What 108 years of Ford Engines looks Like.
Don't forget the Model B
You can see the 1905 Model B running on youtube at 2011-09-09_14-03-24_262.3gp
This was at The Henry Ford before the Old Car Festival in 2011.
Model K, 1906-1908. 406 cu. in., dual ignition:
1904 Model A, 2 cyl., 10 hp:
Sorry Mark, I shouldn't have included pre 1906......
Maybe we'll see a Model A and V-8 motors too?
Keep the Ford engine pictures coming. 1903 to ....
Rob, You posted the wrong picture. This is a Ford 406 Cu. in.
Good one Chuck!
Chuck, it just looks different in color
Does this count?
1904 14 -16 hp air cooled Ford:
There was basically no significant evolution between 1908 and 1927 in Ford engines other than the self starter, possibly the most important improvement in the history of internal combustion engines. Even so, Ford was late in adopting it.
Here's the 1912 prototype 6 cylinder Ford from the car that was destroyed by Henry as recounted in the book Tin Lizzie by Stern:
A cover story was released to newspapers, an attempt to convince reporters that the only reason the engine was developed was for 19 year old Edsel's speedster, which is not a credible premise given the sophistication and the amount of work necessary to bring something like this to reality from design.
There was no relationship between the article posted above (that I posted earlier) and the car Henry Ford destroyed upon his return from Europe. It's well documented that the FMC experimental department built at least six 6-cylinder experimental engines, one of which was probably the motor in Edsel's speedster. Another appears to have been in the six cylinder sedan Henry Ford was reported to have driven between 1910 and 1915 ("Reminiscences", E. Liebold, pages 22, 1123 and 1124):
The car destroyed by HF after returning from Europe:
In fact what you have posted supports my statements Rob.

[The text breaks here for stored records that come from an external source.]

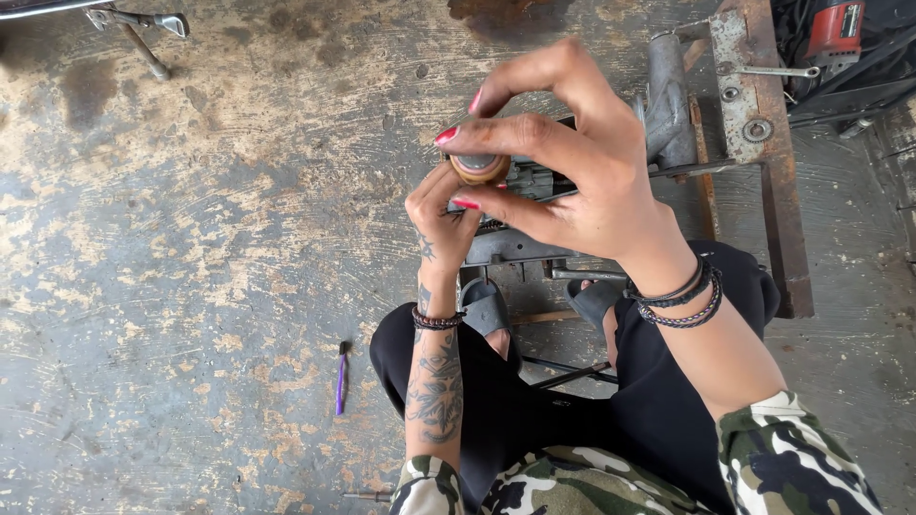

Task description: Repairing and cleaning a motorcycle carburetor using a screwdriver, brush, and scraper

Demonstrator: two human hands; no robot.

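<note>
A small round brown part with a grey top (480, 168) is held up in front of me between both hands. My right hand (582, 162) arches over it, pinching it between the index finger above and the thumb below. My left hand (441, 221) supports it from underneath and behind, its fingers mostly hidden by the part and the right hand. Both wrists wear dark bracelets. Below the hands, a grey metal machine part (515, 244) lies on the floor between my feet.
A rusty metal frame (763, 143) with bolts and a grey casting (668, 100) stands at the upper right, a red power tool (832, 29) behind it. A purple-handled tool (341, 380) lies on the worn concrete floor at the left. A metal stand (143, 29) is at the top left.
</note>
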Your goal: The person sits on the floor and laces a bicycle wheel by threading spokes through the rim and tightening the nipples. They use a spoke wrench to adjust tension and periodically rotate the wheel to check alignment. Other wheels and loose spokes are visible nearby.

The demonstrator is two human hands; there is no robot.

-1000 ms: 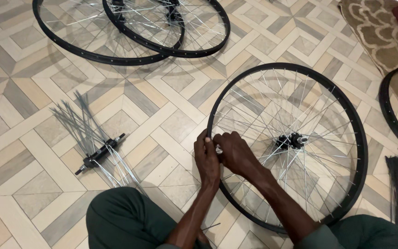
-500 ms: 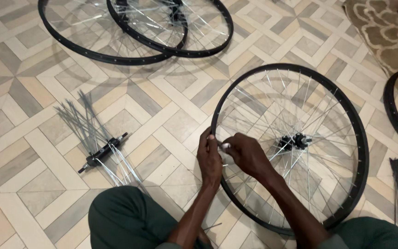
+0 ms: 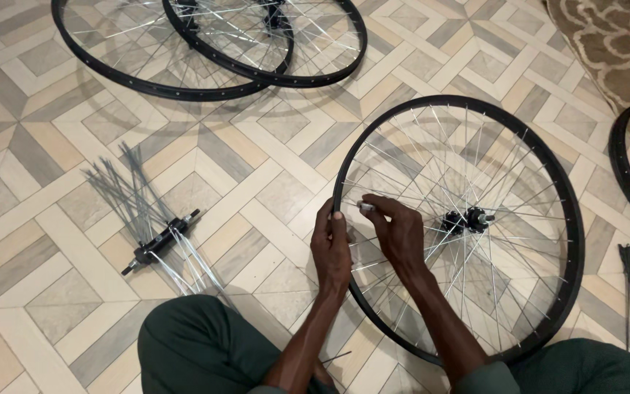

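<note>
The black bicycle wheel rim [image 3: 570, 219] lies flat on the patterned tile floor [image 3: 52, 146] before the seated person, its silver spokes [image 3: 417, 175] running in to the hub [image 3: 468, 219]; the left hand [image 3: 332, 248] grips the rim's near-left edge, fingers curled over it; the right hand [image 3: 400, 233] sits just inside the rim, fingertips pinching a small silver piece [image 3: 367, 207], seemingly a spoke nipple, close to the rim. That piece looks easy to fumble; a slip could drop it among the spokes, and a rim that shifts under the left hand could throw the spoke end off its hole. To the left lies a loose hub with a fan of spokes [image 3: 158, 241]; two more wheels [image 3: 205, 44] overlap at the top. Compared with half a second ago, both hands sit much as before; only the view has drifted slightly.
</note>
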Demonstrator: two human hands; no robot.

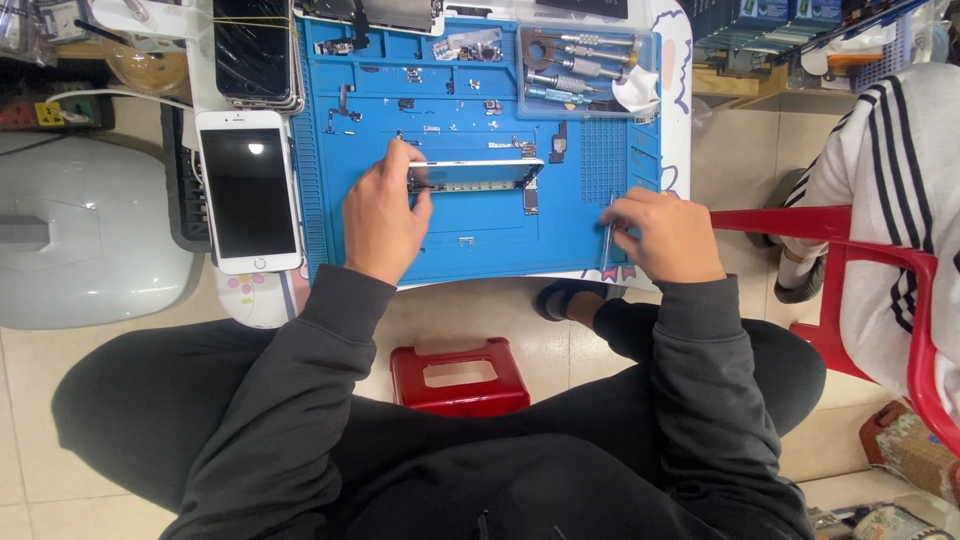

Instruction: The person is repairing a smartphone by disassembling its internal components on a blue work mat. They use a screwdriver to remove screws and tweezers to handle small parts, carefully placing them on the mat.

I know you don't like it, but it is what it is.
There is no indication the car HF destroyed was a six cylinder. George Brown ("Reminiscences", THF) was purchasing agent, and was ordered to cancel all orders for the new car (That Henry Ford destroyed). Mr. Brown's transcript clearly states the most expensive component of the new car was the body (cancelled orders with Beaudette). I think most reasonable people would conclude there wasn't a six cylinder engine involved with this incident if the body was the most expensive component. Other recollections also mention the incident, with no mention of a six cylinder engine, only that the body was different with a 12 to 15 inch longer chassis.
Mr. Brown, on canceling orders for the new car:
Unfortunately, in my opinion, this is one of the "legends" that have become confused with "fact" in Ford history (that the car Wills, Sorensen and others built while Henry Ford was in Europe was a six cylinder, therefore additional "proof" that Henry Ford "hated" the six cylinder engine). We do know, from Ernest Liebold's transcript, that Henry Ford had a six cylinder sedan during this period. However, we don't see that "fact' represented in any Ford history that I'm aware of.
Now, back to Ford engines. As long as we've on sixes, how about a few more experimental s, the six cylinder racers:
The 1905 version, with Henry Ford driving. I'm not sure, but it looks like possibly a chain driven timer/distributer on top of the motor?
The 1906 version. Some reports say this was a 6X6 engine, (as were the 05 and 07 versions), while some say 6 1/2 X 6. If it's a 6 1/2 inch bore, then over 1100 cu. inches. At 6 X 6 these racers were over 1000 cu. inches:
And the 1907 racer motor:
And as it sits today, off display at THF:
We don't have any evidence of any other prototype engine from the era. It makes perfect sense that Henry would use the prototype chassis and six cylinder engines to make cars for himself, Liebold and Edsel, which in fact he did. Henry made the decision not to proceed with production. We have the engine in the flesh, the car in the flesh, and the story fits perfectly.
There is no car remaining. Liebold clearly described the car HF destroyed as a touring car with four doors. He did not say the car had a different engine (from the Model T). He did describe the body and a longer chassis. Furthermore, George Brown, FMC purchasing agent, cancelled the orders for components, saying that the most expensive part of the new car was the body.
Do you (or anyone) know when Henry Ford (and family) returned from Europe?
Additionally, Edsel Ford drove a six cylinder speedster for sometime. It was developed at Ford Motor Company (as were at least five other six cyl engines), and that was obviously known and acceptable to Henry Ford. And now, we know even HF had a Ford built "special" sedan that was a six cylinder car during this period (Liebold Reminiscences).
let's not forget the X-8 engine that Gene Farkas worked on around 1920. One is on display at The Henry Ford.
: ^ )
There was a water cooled version also.Bud.